In [None]:
import os
os.environ["HF_ENDPOINT"] = "https://hf-mirror.com"
os.environ["PYTORCH_CUDA_ALLOC_CONF"] = "expandable_segments:True"
from transformers import AutoTokenizer, AutoModelForQuestionAnswering, AdamW, AutoModelForCausalLM, pipeline
from datasets import load_dataset
from torch.utils.data import DataLoader
import torch
from peft import PeftModel
from tqdm import tqdm
import timeout_decorator

In [None]:
# from transformers import pipeline
# 
# messages = [
#     {"role": "user", "content": "Who are you?"},
# ]
# pipe = pipeline("text-generation", model="Creekside/Qwen-3B-gsm8k-GRPO")
# pipe(messages)

In [None]:
import matplotlib.pyplot as plt
import numpy as np
def draw(weights, name, mask):
    plt.figure(figsize=(10, 6))
    bin_width = 0.005
    bins = np.arange(-0.6, 0.6, bin_width)
    plt.hist(weights.view(-1).cpu(), bins=bins, alpha=0.75, color='blue', edgecolor='black')
    plt.hist(weights[mask[name + '.weight'].to('cpu') > 0].view(-1).cpu(), bins=bins, alpha=0.75, color='red', edgecolor='black')
    plt.title(name)
    plt.xlim([-0.6, 0.6])
    plt.ylim([0, 300])
    plt.grid(True)
    plt.show()
    # plt.savefig(f"imgs/{name}.png")
    # plt.close()
    return

In [None]:
from transformers import AutoTokenizer, AutoModelForCausalLM, pipeline
from datasets import load_dataset
# import tqdm

tokenizer = AutoTokenizer.from_pretrained("Creekside/Qwen-3B-gsm8k-GRPO")
model = AutoModelForCausalLM.from_pretrained("Creekside/Qwen-3B-gsm8k-GRPO", torch_dtype=torch.float16)

In [None]:
print(model)

In [None]:
dataset = load_dataset("GSM8K","main")['test']
print(dataset)

In [None]:
def get_max_length(example):
    question = example['question']
    answer = example['answer']
    messages = [
        { "role" : "user" , "content" : '{} Please think step by step, give the final number in a new line after #### without any other words.'.format(question)},
        { "role" : "assistant" , "content" : '{}'.format(answer)}
    ]
    text = tokenizer.decode(tokenizer.apply_chat_template(messages))
    tokens = tokenizer(text, padding=False, truncation=False)  
    return {"length": len(tokens["input_ids"])}

lengths = dataset.map(get_max_length, batched=False)["length"]
max_length = max(lengths)
del lengths
print(f"Max length in dataset: {max_length}")

In [None]:
def tokenize_function(example):
    question = example['question']
    answer = example['answer']
    label_messages = [
        { "role" : "user" , "content" : '{} Please think step by step, give the final number in a new line after #### without any other words.'.format(question)},
        { "role" : "assistant" , "content" : '{}'.format(answer)}
    ]
    input_messages = [
        { "role" : "user" , "content" : '{} Please think step by step, give the final number in a new line after #### without any other words.'.format(question)}
    ]

    label_text = tokenizer.decode(tokenizer.apply_chat_template(label_messages))
    input_text = tokenizer.decode(tokenizer.apply_chat_template(input_messages))

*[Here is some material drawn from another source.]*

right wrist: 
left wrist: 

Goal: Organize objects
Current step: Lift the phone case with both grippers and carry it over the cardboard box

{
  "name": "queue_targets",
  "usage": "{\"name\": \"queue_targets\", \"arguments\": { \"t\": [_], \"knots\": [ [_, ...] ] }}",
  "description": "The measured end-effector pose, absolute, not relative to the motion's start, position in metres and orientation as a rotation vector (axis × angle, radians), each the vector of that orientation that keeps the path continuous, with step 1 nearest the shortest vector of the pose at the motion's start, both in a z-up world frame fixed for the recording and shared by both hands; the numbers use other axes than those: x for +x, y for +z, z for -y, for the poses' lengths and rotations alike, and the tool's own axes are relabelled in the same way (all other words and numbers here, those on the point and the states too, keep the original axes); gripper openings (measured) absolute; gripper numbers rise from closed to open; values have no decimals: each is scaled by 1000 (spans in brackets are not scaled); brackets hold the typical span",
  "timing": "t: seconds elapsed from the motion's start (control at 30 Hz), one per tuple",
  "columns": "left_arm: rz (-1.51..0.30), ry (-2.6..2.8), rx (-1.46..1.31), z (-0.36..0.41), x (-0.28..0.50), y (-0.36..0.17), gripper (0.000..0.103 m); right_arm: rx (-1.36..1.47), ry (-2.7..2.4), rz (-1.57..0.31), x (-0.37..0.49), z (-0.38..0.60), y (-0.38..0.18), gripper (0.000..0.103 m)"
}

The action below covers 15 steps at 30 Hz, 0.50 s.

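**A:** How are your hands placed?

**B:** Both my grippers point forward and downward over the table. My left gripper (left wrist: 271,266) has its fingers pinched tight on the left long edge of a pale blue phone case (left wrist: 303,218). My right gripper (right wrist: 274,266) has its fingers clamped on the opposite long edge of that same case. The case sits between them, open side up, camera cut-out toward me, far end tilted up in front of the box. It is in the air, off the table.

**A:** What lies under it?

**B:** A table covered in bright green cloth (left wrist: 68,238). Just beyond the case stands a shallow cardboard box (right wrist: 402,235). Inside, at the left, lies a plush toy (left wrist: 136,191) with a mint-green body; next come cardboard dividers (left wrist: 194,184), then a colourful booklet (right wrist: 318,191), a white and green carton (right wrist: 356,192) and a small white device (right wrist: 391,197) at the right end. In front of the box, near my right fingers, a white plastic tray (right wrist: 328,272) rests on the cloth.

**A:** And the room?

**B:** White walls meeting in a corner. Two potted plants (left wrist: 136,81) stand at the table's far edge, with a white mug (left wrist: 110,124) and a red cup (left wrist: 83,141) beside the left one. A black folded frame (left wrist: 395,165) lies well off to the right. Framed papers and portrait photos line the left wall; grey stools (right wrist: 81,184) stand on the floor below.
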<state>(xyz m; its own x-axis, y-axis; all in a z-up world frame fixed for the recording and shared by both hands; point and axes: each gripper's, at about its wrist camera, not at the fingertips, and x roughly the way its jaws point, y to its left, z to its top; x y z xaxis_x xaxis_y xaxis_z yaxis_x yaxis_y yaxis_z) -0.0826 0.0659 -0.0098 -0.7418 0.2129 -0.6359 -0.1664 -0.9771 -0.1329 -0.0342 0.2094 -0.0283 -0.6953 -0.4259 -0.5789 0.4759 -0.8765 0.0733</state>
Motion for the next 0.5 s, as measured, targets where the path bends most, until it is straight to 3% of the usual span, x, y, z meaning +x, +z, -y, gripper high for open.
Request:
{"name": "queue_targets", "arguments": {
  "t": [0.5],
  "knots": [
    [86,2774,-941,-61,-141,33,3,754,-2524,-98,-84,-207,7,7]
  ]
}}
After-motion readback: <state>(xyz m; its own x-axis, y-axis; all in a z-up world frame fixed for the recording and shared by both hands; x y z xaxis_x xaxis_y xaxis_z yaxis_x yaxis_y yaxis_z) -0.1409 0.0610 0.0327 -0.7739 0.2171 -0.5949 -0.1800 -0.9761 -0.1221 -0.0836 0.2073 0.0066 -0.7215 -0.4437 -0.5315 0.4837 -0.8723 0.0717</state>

    tokenized_res = tokenizer(input_text, padding = 'max_length', max_length=max_length)

    tokenized_res['labels'] = tokenizer(label_text, padding = 'max_length', max_length=max_length)['input_ids']
    return tokenized_res

tokenized_dataset = dataset.map(tokenize_function)

In [None]:
tokenized_dataset.set_format('pt')
print(tokenized_dataset)
print(tokenized_dataset[0]['input_ids'].shape)
print(tokenized_dataset[1]['input_ids'].shape)
print(tokenized_dataset[1]['labels'].shape)
print(tokenizer.decode(tokenized_dataset[1]['input_ids']))
print(tokenizer.decode(tokenized_dataset[1]['labels']))

In [None]:
batch_size = 1
dataloader = DataLoader(tokenized_dataset, batch_size=batch_size)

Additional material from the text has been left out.